A coalition of Simon Fraser University (SFU) student organizations have joined calling on the Burnaby post-secondary's administration to reinstate its football program.
More than a month ago, SFU president Joy Johnson announced the school was immediately terminating the football program.
In an open letter, coalition representatives believe the school's decision is not in line with the values of the university.
This includes Eshana Baran, Simon Fraser Student Society (SFSS) spokesperson; Mason Glover, student-athlete advisory committee representative and former player; Tiara Cash, student-athlete retirement researcher; Marie Haddad with the SFU students of African and Caribbean Ancestry; and Chanetelle Spicer of the Simon Fraser Public Interest Group.
The group highlights the decision to terminate the program goes against the university’s commitment to the Equity, Diversity and Inclusion policy while also noting the alleged lack of major stakeholder consultation and harm caused, among other issues.
The letter demands that SFU administration publicly meet with stakeholders and address questions the public might have, find a way to reverse the cancellation and a written apology be sent out to student-athletes for invasion of privacy, stemming from the school allegedly removing personal belongings from the locker room with no prior notice.

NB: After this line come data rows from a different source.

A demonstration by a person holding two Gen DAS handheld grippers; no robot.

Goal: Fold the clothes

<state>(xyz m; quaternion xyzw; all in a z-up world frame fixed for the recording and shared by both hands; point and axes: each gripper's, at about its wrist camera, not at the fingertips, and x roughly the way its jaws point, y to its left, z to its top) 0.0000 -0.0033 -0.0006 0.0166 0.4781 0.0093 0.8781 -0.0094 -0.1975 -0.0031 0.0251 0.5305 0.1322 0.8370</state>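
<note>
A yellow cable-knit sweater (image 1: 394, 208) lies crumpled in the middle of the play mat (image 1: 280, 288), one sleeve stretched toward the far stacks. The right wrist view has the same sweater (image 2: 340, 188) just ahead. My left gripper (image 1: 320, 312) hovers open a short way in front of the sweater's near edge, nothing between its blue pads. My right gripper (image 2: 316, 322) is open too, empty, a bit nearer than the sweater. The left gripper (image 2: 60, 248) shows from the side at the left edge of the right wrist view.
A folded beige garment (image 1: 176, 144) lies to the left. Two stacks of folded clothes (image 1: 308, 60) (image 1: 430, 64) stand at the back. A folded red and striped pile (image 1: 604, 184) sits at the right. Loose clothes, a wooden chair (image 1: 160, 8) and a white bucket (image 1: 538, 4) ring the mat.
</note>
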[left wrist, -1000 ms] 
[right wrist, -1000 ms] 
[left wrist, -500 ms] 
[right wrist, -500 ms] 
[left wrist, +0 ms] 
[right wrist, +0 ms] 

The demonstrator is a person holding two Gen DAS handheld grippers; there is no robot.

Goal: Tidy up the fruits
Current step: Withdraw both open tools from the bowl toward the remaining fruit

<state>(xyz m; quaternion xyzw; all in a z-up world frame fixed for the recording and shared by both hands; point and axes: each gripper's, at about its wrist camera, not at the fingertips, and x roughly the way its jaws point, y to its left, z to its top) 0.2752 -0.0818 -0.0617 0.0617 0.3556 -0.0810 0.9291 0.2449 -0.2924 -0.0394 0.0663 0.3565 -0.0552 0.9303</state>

"This decision has had a significant negative impact on the mental health of the student-athletes, their performance in exams, and their ability to find a suitable opportunity to apply to universities and join a team elsewhere," the letter reads.
"It is the university's duty to consider the well-being of our students when making decisions that affect their academic and personal lives."
Meanwhile, a B.C. Supreme Court decision has yet to be made on a civil claim filed on April 13 on behalf of five SFU football players, claiming the school had breached its contract with players.
In an earlier interview with the NOW, SFU athletic director Theresa Hanson said the school explored "all avenues" to keep the program going.
On April 20, SFU announced Johnson had directed the school to appoint a special advisor to review and make recommendations regarding potential sustainable opportunities for football.
The Red Leafs had competed in NCAA Div. II football since 2010.